Copy, exactly and without additions, every line in the records below from the one holding "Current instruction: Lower" through the one holding "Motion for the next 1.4", both ends included.

BEGIN TASK MATERIAL

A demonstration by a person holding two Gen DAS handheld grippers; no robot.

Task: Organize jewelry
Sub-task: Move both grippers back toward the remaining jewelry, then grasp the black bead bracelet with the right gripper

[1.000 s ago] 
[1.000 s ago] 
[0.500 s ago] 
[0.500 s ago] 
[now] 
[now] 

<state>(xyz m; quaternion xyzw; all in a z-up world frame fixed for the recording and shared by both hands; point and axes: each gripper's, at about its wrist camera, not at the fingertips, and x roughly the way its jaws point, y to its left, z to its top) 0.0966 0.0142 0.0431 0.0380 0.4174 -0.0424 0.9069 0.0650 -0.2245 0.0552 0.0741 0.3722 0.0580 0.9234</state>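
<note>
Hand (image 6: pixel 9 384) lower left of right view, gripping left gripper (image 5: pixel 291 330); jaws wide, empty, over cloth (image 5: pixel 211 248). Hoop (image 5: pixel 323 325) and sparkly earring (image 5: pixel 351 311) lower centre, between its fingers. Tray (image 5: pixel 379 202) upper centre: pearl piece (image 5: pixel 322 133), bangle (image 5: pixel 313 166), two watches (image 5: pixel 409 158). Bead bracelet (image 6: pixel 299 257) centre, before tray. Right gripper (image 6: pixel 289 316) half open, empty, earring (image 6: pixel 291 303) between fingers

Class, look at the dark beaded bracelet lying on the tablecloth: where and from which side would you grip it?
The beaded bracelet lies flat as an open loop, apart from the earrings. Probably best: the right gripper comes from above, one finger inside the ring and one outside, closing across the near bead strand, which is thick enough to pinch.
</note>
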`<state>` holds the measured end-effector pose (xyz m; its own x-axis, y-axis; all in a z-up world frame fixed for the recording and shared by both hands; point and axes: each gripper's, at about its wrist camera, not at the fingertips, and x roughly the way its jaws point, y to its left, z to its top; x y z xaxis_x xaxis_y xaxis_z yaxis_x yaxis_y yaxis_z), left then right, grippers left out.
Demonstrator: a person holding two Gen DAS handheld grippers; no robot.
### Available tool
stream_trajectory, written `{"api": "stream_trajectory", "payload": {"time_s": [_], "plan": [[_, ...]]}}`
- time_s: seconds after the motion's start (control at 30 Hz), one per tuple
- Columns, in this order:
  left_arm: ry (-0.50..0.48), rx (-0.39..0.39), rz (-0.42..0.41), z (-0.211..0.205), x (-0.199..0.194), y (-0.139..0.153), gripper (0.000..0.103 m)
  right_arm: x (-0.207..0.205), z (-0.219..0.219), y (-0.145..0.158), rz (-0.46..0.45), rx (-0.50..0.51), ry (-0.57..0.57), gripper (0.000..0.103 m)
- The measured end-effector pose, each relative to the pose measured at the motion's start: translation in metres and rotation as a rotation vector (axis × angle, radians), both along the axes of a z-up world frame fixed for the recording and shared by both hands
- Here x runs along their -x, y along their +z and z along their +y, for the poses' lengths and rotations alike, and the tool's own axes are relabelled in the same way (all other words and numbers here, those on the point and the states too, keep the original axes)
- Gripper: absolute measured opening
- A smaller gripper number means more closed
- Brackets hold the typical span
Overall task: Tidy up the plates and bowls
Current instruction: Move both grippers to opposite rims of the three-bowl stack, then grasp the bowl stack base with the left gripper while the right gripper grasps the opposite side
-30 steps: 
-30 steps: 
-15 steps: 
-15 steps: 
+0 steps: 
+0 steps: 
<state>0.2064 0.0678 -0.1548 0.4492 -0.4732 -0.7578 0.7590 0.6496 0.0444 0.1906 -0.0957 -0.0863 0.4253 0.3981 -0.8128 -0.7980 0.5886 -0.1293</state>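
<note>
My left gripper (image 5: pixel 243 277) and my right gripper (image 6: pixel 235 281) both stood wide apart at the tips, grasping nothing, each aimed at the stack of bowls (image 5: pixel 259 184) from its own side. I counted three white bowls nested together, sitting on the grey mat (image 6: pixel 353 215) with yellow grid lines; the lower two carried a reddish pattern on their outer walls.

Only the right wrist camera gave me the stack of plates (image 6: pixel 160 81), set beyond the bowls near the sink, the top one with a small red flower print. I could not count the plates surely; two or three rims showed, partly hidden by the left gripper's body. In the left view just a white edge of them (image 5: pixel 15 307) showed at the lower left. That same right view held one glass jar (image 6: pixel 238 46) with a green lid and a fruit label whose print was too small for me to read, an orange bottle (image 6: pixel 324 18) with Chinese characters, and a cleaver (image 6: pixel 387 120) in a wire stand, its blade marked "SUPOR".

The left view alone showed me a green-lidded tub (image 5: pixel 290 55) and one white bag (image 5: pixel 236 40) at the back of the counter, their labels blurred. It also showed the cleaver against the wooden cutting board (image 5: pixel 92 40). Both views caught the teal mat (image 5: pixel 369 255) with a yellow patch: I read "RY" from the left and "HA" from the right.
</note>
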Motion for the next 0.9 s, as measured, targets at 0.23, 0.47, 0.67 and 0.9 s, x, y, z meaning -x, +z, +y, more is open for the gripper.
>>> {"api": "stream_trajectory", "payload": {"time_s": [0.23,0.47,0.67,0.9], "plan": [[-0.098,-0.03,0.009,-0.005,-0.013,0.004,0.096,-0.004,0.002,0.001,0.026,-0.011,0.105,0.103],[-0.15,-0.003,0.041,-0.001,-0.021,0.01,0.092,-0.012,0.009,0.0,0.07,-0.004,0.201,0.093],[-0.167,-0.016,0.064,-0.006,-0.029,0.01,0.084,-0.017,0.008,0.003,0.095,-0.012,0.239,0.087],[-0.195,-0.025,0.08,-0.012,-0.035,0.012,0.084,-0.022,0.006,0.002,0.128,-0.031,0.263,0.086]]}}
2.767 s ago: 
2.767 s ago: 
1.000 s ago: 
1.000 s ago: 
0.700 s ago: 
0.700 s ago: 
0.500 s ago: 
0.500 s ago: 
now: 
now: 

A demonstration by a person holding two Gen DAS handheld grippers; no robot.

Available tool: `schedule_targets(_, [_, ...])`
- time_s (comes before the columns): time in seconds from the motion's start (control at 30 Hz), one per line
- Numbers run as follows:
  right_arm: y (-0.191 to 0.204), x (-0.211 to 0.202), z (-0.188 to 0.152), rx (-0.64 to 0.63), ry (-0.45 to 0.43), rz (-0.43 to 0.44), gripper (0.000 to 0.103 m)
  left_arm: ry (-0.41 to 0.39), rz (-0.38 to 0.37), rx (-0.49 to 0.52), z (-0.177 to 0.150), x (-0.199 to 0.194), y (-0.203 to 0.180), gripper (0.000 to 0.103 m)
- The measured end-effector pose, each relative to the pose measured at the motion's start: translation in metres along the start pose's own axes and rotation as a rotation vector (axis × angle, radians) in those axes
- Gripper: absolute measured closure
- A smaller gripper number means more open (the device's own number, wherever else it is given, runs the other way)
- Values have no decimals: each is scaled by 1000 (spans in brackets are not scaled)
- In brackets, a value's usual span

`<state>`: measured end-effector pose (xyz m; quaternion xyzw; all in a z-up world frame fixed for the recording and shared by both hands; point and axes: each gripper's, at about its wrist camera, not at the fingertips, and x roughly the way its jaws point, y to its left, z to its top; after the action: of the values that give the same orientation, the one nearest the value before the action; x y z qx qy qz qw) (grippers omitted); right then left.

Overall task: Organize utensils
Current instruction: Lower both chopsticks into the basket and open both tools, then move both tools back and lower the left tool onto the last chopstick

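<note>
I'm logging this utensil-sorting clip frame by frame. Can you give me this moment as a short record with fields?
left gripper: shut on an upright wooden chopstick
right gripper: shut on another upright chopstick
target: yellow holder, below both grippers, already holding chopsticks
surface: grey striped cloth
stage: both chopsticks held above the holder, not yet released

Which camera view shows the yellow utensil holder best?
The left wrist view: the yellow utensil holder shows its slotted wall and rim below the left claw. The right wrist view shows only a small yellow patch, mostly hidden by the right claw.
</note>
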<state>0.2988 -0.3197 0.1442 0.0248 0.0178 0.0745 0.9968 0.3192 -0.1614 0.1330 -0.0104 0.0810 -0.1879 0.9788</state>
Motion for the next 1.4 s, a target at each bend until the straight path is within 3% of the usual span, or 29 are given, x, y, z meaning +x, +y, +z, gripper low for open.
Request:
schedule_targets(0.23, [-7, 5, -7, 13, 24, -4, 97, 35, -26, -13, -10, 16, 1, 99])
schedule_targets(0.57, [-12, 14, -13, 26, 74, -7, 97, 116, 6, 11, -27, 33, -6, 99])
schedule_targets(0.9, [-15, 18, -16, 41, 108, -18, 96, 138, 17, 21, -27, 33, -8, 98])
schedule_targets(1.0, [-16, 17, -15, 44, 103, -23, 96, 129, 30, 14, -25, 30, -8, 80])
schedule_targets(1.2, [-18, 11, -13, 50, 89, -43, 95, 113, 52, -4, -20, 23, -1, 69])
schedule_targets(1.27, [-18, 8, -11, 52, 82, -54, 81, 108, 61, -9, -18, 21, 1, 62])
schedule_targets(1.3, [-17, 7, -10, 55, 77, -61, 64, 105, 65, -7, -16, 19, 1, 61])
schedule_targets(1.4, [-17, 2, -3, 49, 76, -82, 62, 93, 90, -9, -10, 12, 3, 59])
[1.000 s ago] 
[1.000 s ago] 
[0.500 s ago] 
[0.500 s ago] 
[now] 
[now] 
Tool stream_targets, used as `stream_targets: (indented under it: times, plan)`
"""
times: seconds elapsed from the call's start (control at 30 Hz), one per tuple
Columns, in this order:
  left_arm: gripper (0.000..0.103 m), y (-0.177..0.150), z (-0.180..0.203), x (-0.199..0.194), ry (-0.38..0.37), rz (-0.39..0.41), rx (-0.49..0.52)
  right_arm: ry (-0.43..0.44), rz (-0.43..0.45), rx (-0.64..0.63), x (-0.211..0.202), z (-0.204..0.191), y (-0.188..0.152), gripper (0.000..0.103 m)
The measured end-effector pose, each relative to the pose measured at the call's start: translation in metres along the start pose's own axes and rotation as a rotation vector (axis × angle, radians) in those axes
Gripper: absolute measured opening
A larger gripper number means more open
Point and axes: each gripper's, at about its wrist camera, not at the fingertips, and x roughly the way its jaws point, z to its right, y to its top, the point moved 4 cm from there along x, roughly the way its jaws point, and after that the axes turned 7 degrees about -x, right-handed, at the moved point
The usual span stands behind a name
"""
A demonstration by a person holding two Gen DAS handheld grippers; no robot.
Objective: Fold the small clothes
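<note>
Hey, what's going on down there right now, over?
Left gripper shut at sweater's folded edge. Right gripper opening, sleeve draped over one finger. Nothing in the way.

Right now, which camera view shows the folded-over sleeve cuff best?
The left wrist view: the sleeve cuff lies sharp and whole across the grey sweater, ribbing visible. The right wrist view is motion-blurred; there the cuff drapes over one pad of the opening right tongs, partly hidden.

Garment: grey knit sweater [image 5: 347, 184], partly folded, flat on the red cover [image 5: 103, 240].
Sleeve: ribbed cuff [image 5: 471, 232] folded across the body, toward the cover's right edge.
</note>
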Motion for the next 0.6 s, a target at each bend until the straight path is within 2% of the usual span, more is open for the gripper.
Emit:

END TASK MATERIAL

EXERCISE RESULT:
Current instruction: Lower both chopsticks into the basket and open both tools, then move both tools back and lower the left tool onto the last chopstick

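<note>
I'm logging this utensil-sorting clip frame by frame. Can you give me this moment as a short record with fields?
left gripper: shut on an upright wooden chopstick
right gripper: shut on another upright chopstick
target: yellow holder, below both grippers, already holding chopsticks
surface: grey striped cloth
stage: both chopsticks held above the holder, not yet released

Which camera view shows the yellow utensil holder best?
The left wrist view: the yellow utensil holder shows its slotted wall and rim below the left claw. The right wrist view shows only a small yellow patch, mostly hidden by the right claw.
</note>
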<state>0.2988 -0.3197 0.1442 0.0248 0.0178 0.0745 0.9968 0.3192 -0.1614 0.1330 -0.0104 0.0810 -0.1879 0.9788</state>
Motion for the next 1.4 s, a target at each bend until the straight path is within 3% of the usual span, or 29 are given, x, y, z meaning +x, +y, +z, gripper low for open.

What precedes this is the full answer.